Datroway metastatic breast cancer treatment has gained Priority Review from the US Food and Drug Administration (FDA) for first-line use in adult patients with unresectable or metastatic triple-negative breast cancer (TNBC) ineligible for PD-1/PD-L1 inhibitors. This milestone for AstraZeneca and Daiichi Sankyo’s supplemental Biologics License Application (sBLA) for Datroway (datopotamab deruxtecan), a TROP2-directed antibody drug conjugate (ADC), builds on the TROPION-Breast02 Phase III trial results, as detailed in the AstraZeneca press release.

Trial Outcomes Fueling Regulatory Push

The core TROPION-Breast02 outcomes driving momentum: statistically significant improvements over chemotherapy, including a 5.0-month median overall survival (OS) benefit (hazard ratio [HR] 0.79; 95% confidence interval [CI] 0.64-0.98; p=0.0291) and a 43% reduction in disease progression or death risk (progression-free survival [PFS] HR 0.57; 95% CI 0.47-0.69; p<0.0001). If approved by Q2 2026 under the Prescription Drug User Fee Act, Datroway metastatic breast cancer therapy could become the standard of care for ~70% of patients currently limited to chemotherapy.

Efficacy Edge in Immunotherapy-Excluded Patients

Datroway metastatic breast cancer showed superior objective response rate (ORR) of 62.5% and median duration of response (DoR) of 12.3 months versus 29.3% and 7.1 months for chemotherapy. These gains matter for patients lacking PD-L1 expression, with prior immunotherapy, comorbidities, or access issues—including those with stable brain metastases. Safety mirrors prior breast cancer studies, positioning Datroway as a tolerable shift from chemotherapy, the only approved first-line option despite TNBC’s grim prognosis (median OS 12-18 months; 15% five-year survival).

Global Trial Rigor and TNBC Context

TROPION-Breast02 enrolled 644 patients across Africa, Asia, Europe, North America, and South America in a randomized, open-label design, pitting Datroway against chemotherapy (paclitaxel, nab-paclitaxel, capecitabine, carboplatin, or eribulin). It met dual primary endpoints of PFS (blinded independent central review) and OS, with secondary endpoints like ORR and DoR; data were unveiled at the 2025 ESMO Congress. TNBC represents 15% of breast cancers (~345,000 global cases yearly), hitting younger premenopausal Black and Hispanic women hardest, with TROP2 tied to progression. The sBLA leverages Project Orbis for faster global review.

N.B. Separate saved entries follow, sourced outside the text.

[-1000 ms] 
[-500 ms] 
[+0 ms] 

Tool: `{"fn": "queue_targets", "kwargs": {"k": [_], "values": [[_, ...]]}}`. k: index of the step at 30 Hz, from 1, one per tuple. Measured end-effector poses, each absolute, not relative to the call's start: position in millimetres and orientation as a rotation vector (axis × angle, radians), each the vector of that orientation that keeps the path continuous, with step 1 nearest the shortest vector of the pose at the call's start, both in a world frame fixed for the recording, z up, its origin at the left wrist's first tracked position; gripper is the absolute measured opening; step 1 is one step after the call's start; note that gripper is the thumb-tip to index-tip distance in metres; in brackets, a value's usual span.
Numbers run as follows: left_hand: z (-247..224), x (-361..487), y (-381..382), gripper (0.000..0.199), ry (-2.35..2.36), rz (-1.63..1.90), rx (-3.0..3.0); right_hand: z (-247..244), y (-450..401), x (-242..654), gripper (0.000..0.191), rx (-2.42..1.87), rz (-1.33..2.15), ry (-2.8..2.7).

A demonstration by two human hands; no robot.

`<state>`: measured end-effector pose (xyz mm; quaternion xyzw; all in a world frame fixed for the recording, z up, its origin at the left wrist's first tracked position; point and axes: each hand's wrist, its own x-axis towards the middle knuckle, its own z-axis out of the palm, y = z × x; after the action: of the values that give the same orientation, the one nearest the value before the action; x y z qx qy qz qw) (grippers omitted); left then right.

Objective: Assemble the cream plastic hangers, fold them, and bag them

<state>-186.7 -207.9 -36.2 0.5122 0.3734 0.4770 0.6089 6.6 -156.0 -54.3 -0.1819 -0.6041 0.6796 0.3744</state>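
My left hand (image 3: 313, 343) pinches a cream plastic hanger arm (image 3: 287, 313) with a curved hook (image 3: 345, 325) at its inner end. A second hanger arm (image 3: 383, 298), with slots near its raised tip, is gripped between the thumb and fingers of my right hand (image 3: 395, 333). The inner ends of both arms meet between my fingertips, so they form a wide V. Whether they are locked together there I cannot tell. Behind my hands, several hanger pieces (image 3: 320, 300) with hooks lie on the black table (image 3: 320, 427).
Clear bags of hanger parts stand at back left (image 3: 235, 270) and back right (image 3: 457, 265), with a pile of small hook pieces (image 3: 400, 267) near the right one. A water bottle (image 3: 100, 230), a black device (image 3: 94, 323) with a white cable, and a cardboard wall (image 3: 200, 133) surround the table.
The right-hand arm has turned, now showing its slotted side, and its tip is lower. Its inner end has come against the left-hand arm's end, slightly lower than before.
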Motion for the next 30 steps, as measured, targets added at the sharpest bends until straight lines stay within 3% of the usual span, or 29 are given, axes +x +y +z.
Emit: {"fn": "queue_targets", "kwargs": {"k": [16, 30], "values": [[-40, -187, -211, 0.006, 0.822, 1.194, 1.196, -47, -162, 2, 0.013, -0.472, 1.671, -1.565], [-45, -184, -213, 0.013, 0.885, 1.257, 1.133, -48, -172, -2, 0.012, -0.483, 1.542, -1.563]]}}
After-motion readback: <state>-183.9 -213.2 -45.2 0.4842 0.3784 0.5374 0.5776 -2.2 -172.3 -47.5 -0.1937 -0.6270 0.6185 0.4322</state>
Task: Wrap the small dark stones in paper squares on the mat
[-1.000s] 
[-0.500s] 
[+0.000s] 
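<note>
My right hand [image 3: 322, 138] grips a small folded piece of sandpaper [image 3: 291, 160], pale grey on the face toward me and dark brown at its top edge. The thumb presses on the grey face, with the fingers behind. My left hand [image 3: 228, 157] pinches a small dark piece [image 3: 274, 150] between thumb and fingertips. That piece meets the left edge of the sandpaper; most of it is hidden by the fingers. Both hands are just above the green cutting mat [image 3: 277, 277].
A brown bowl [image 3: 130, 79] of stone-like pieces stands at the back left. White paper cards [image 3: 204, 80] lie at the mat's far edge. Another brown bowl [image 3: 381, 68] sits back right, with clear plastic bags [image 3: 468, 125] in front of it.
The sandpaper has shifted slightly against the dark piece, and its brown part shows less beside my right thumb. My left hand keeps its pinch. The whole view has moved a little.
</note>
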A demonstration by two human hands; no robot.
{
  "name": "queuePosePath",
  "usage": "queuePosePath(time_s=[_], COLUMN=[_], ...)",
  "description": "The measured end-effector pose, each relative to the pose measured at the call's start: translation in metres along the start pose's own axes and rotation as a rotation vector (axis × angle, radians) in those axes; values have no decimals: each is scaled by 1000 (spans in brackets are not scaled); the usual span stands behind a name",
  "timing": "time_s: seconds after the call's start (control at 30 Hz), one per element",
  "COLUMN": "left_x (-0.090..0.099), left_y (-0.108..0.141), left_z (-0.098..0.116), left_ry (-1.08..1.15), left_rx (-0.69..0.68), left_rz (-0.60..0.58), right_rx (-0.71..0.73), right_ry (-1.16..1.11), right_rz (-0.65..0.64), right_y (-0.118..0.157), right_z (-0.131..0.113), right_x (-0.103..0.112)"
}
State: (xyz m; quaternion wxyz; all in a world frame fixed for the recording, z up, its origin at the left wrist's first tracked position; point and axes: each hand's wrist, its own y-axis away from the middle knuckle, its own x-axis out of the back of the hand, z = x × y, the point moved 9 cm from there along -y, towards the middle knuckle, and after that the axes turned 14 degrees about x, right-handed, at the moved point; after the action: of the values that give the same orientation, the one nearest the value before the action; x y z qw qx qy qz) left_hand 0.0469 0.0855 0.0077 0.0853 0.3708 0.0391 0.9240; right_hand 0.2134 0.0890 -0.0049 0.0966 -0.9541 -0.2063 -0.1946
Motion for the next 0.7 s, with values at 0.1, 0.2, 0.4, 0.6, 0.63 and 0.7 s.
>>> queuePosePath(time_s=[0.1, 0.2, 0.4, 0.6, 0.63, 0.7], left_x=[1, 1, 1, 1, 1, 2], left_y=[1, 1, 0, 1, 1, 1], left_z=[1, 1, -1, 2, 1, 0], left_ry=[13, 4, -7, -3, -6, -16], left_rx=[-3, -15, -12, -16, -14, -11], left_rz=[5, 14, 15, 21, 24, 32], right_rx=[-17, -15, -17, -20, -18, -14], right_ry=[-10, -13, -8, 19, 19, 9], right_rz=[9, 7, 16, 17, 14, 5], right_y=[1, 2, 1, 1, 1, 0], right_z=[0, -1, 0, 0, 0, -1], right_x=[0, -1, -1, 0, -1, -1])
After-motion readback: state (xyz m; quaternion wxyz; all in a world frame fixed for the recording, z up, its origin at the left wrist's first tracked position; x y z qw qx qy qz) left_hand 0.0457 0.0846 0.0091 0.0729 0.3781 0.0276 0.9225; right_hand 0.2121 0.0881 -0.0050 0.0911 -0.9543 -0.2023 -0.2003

HEOR Shifts and Market Implications

Datroway’s OS/PFS benefits could reshape health economics in metastatic breast cancer, supporting premium pricing and reimbursement under Inflation Reduction Act or ICER frameworks via lower resource use. Priority Review underscores FDA validation, easing payer talks for first-line status amid rising US TNBC cases (32,000-48,000 in 2025). It boosts ADC momentum (one of six Daiichi Sankyo DXd ADCs in AstraZeneca’s pipeline) and collaborative global efforts, paving the way for real-world evidence and equitable access.